March 2007 - Online Strategies

Paid Blogging and Forum Posting: New Ways to Generate Buzz

By Tony Sziklai

DRTV marketers are actually very savvy PR people. Because the stakes are so high, they have to be good at getting the message out-if they don’t, their call centers will sit idle and their retail orders will dry up. An entertaining infomercial or innovative product can generate the kind of buzz (i.e., word-of-mouth endorsement) that most Madison Avenue PR firms can only dream about.

With that said, many traditional DRTV marketers fail to develop online strategies for generating buzz. I am talking about the kind of bona fide buzz that leads to direct orders and retail contracts.
Most of the DRTV marketers I talk to are unaware of the PR tools that pure-play Internet marketers use, such as online press releases, paid blogging and paid forum posting.

These tools tie into search engine optimization and can have a significant impact on the bottom line. In the July 2006 “Online Strategies” column, I wrote about online press releases. This month, I will explain paid blogging and paid forum posting.

Paid blogging is the process of paying bloggers to write about your product or service in their blogs. For the uninitiated, a blog (short for web log) is an online self-publishing tool that allows anyone to write their own newspaper, magazine or journal. A typical blog contains links to other blogs, websites and media related to its topic, including videos. Most blogs allow readers to leave comments, creating a highly interactive and fresh slant to the content.

Technorati, a blog-tracking site, registers a staggering 66 million blogs. They estimate that 175,000 new blogs and 1.6 million new posts are created every day. These are mind-blowing statistics considering that mainstream blogging is only a few years old.

One of the first companies to offer a paid blogging service is Florida-based PayPerPost. Advertisers create an account on PayPerPost by making an initial deposit via credit card or PayPal. After creating an account, the advertiser then creates a posting assignment (called an “opportunity”) for bloggers in the PayPerPost network. The advertiser describes what the bloggers should write about, what calls to action and links to use and what price the advertiser is willing to pay for each post. If PayPerPost approves the “opportunity,” it is released to the network, where interested bloggers select it and create posts.

PayPerPost reviews each blogger’s post to ensure that it matches the advertiser’s requirements. Posts must remain live for 30 days and typically live on indefinitely in the blog’s archives. This emphasis on quality makes PayPerPost a powerful service-one that generates limitless buzz in an increasingly influential blogosphere. “Our goal is to connect advertisers with the largest, highest quality network of bloggers who are eager to review, promote or endorse products, services and websites,” says PayPerPost CEO Ted Murphy.

My experience with PayPerPost was good.

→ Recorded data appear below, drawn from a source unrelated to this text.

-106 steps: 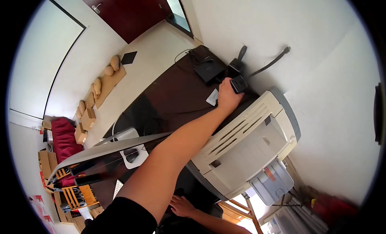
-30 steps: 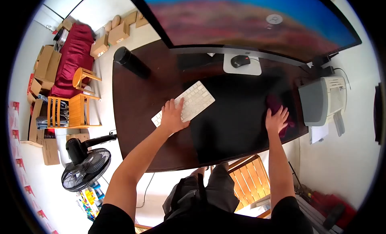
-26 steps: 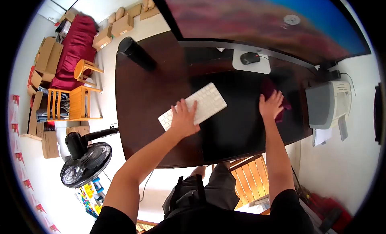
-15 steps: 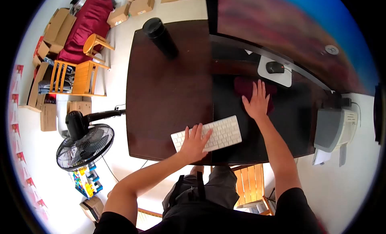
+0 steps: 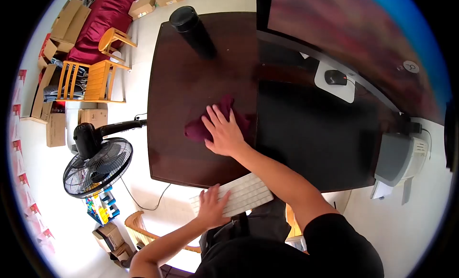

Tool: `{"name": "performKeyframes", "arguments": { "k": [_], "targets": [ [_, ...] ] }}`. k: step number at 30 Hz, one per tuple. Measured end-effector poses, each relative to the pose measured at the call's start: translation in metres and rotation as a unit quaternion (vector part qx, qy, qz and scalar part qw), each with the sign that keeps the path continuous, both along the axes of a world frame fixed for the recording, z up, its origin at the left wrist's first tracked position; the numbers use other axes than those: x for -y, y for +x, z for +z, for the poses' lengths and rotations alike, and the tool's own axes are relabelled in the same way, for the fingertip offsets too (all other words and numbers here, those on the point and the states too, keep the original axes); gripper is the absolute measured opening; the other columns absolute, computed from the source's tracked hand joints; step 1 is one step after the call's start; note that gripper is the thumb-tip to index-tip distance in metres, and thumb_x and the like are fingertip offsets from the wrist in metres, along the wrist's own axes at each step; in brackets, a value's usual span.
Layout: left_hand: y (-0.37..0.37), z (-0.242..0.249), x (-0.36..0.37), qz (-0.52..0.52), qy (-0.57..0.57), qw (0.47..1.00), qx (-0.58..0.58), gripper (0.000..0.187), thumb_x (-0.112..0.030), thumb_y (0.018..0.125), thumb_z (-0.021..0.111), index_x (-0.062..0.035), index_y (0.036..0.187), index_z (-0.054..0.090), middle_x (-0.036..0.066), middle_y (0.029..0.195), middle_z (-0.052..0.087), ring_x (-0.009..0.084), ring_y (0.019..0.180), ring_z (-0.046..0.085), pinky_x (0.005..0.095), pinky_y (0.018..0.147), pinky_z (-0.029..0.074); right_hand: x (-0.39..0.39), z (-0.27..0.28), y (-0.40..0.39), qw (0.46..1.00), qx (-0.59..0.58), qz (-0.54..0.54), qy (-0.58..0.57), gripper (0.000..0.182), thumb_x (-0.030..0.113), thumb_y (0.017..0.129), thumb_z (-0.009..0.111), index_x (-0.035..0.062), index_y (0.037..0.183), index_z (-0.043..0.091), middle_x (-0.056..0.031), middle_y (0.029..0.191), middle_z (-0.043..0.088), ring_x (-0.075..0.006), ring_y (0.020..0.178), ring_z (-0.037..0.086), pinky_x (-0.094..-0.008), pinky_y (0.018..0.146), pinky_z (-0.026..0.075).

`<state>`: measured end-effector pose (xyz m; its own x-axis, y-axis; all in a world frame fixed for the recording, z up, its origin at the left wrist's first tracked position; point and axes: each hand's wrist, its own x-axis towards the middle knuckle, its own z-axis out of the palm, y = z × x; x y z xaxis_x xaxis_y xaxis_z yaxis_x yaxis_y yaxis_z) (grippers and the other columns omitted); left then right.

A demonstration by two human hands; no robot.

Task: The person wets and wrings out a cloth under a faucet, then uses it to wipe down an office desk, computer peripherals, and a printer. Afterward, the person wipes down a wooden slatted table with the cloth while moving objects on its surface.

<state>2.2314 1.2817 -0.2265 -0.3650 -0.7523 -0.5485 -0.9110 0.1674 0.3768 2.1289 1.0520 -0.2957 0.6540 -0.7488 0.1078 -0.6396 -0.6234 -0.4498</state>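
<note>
My right hand (image 5: 224, 133) lies flat on a crumpled maroon cloth (image 5: 195, 130), fingers spread, pressing it against the brown desk top (image 5: 177, 79). The cloth shows on both sides of the hand. At the desk's front edge my left hand (image 5: 213, 207) grips a white keyboard (image 5: 246, 194) by its left part. Most of the keyboard extends past the edge, over my lap, and its right end is beneath my right forearm. The thumb and fingertips of that hand rest on the key side; its underside is hidden.
A black cylindrical bottle (image 5: 193, 33) stands at the back left. A large monitor (image 5: 330, 34) spans the far right, with a mouse (image 5: 335, 77) on a white pad (image 5: 343, 94). A black desk pad (image 5: 315, 130) covers the right half. A fan (image 5: 98, 165) stands left, a grey machine (image 5: 397, 158) right.
My right hand has slid the cloth left, from the black pad onto the brown desk top. My left hand has drawn the keyboard off the desk toward my body. The view has shifted slightly.
</note>
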Motion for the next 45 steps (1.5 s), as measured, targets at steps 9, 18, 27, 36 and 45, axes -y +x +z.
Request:
{"name": "performKeyframes", "arguments": {
  "k": [9,18,27,36,45],
  "targets": [
    [0.117,0.054,-0.156,0.302,-0.046,0.951,-0.045,0.111,-0.042,0.056,0.079,-0.0023,0.141,0.019,0.029,0.131,0.031,0.0450,0.118,0.034,0.0560,0.097,0.034,-0.053,-0.023,-0.318,0.852,-0.183,-0.490,0.003,0.071,0.034,0.079,0.062,0.0098,0.141,0.036,-0.0143,0.152,0.024,-0.0334,0.140,0.022,-0.0641,0.101,0.028],
    [0.130,0.089,-0.122,0.559,-0.007,0.730,-0.394,0.111,-0.056,0.065,0.077,-0.0029,0.146,0.021,0.016,0.142,0.035,0.0267,0.131,0.038,0.0413,0.104,0.036,-0.010,0.018,-0.017,0.961,-0.159,-0.225,0.035,0.069,0.039,0.083,0.051,0.0058,0.142,0.035,-0.0193,0.154,0.019,-0.0350,0.143,0.014,-0.0624,0.107,0.023],
    [0.093,0.141,0.071,0.446,0.083,0.658,-0.601,0.100,-0.046,0.076,0.070,0.0026,0.145,0.017,0.024,0.148,0.023,0.0302,0.135,0.036,0.0426,0.110,0.034,-0.150,0.006,-0.047,0.987,0.002,-0.113,0.116,0.075,0.043,0.073,0.062,0.0104,0.138,0.042,-0.0156,0.151,0.025,-0.0306,0.141,0.021,-0.0620,0.106,0.024],
    [-0.021,0.070,0.117,0.336,0.176,0.802,-0.461,0.106,-0.042,0.064,0.082,-0.0078,0.147,0.024,0.008,0.130,0.048,0.0152,0.105,0.055,0.0271,0.090,0.048,-0.048,0.001,-0.364,0.786,-0.116,-0.603,0.069,0.078,0.047,0.080,0.053,0.0107,0.145,0.031,-0.0153,0.154,0.019,-0.0304,0.143,0.014,-0.0576,0.110,0.020],
    [-0.159,0.041,0.160,0.189,0.230,0.906,-0.302,0.102,-0.013,0.064,0.078,-0.0110,0.149,0.022,0.013,0.135,0.041,0.0243,0.120,0.044,0.0359,0.098,0.039,0.060,-0.008,-0.483,0.760,-0.132,-0.635,0.040,0.079,0.052,0.084,0.049,0.0094,0.147,0.027,-0.0151,0.155,0.017,-0.0294,0.144,0.013,-0.0522,0.113,0.019]
  ]
}}
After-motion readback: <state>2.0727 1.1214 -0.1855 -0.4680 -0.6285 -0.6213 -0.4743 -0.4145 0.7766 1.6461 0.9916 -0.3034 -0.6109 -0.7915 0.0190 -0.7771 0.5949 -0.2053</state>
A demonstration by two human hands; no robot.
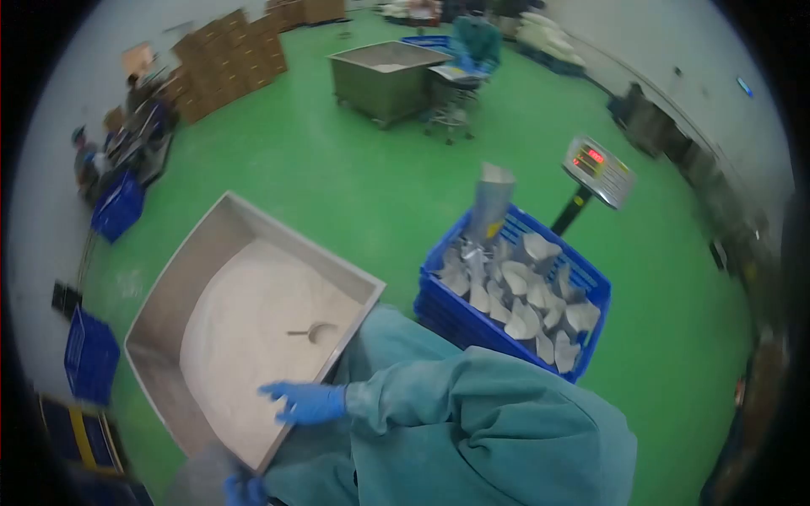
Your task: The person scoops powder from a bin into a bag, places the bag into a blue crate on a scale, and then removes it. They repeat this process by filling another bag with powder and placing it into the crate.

I was surprised by the quality and enthusiasm of the posts and did see a measurable lift in online sales. High-quality posts ended up costing $10 per post on average, which was a pleasant surprise. I suggest testing paid blogging by using a dynamic tracking link that distinguishes blog sales from other sales. If you also are interested in branding, paid blogging definitely will get your company and product name in front of many at-work and educated consumers who you might not be reaching otherwise.

Another way to generate online buzz is paid forum posting. Around since the early days of the Internet, forums are message boards where people hold online discussions, express opinions and post content, including links to websites, photographs and videos.
There are two kinds of paid forum posts: posts in other people’s forums and posts in your own forum (also called “forum seeding”). In both cases, you pay a posting company to register in a forum and then create new topics or replies to existing topics that plug your product.

There are many companies that do this. Most offer fixed price packages that specify a minimum number of new members, posts, topics and words per post. While not as pervasive as blogs, forums can be found in each product category-including fitness, health, beauty, kitchen, household, electronics and tools.

Creating your own forum is not difficult. There are many readily available forum software packages that can be downloaded off the Internet. A competent web developer can have a forum installed and configured within a matter of hours.

If managed correctly, forums can generate repeat traffic to your website, lower your customer service call volume and generate believable testimonials and useful feedback about your product. The key thing is to moderate the forum to ensure quality and prevent malicious or overly negative posts. Forum posting companies can help you jump start your forum by laying a foundation of helpful and engaging posts. It also doesn’t hurt to have internal staff participate in the forum, especially to answer questions and create more authoritative content.

I have experienced mixed results with forum posting companies, so make sure you start with a small test to gauge the quality of their work. Some forum seeding packages start as low as $20, which is a very inexpensive test by DRTV standards.

The search engines love blogs and forums. The reason for this is simple: fresh content. The search engine algorithms prioritize news, blog posts, press releases and other forms of date/time-stamped content above static content. The paid blogging and forum posting that you do will show up on the search engines, so be mindful of what keywords you use. Most posting companies will work with you to emphasize certain keywords in blog titles, text and links. If you do not have the resources to manage a posting campaign like this, it may not be a bad idea to hire an interactive marketing firm to help you with planning and execution. The amount of extra web orders, calls and retail orders you get may surprise you.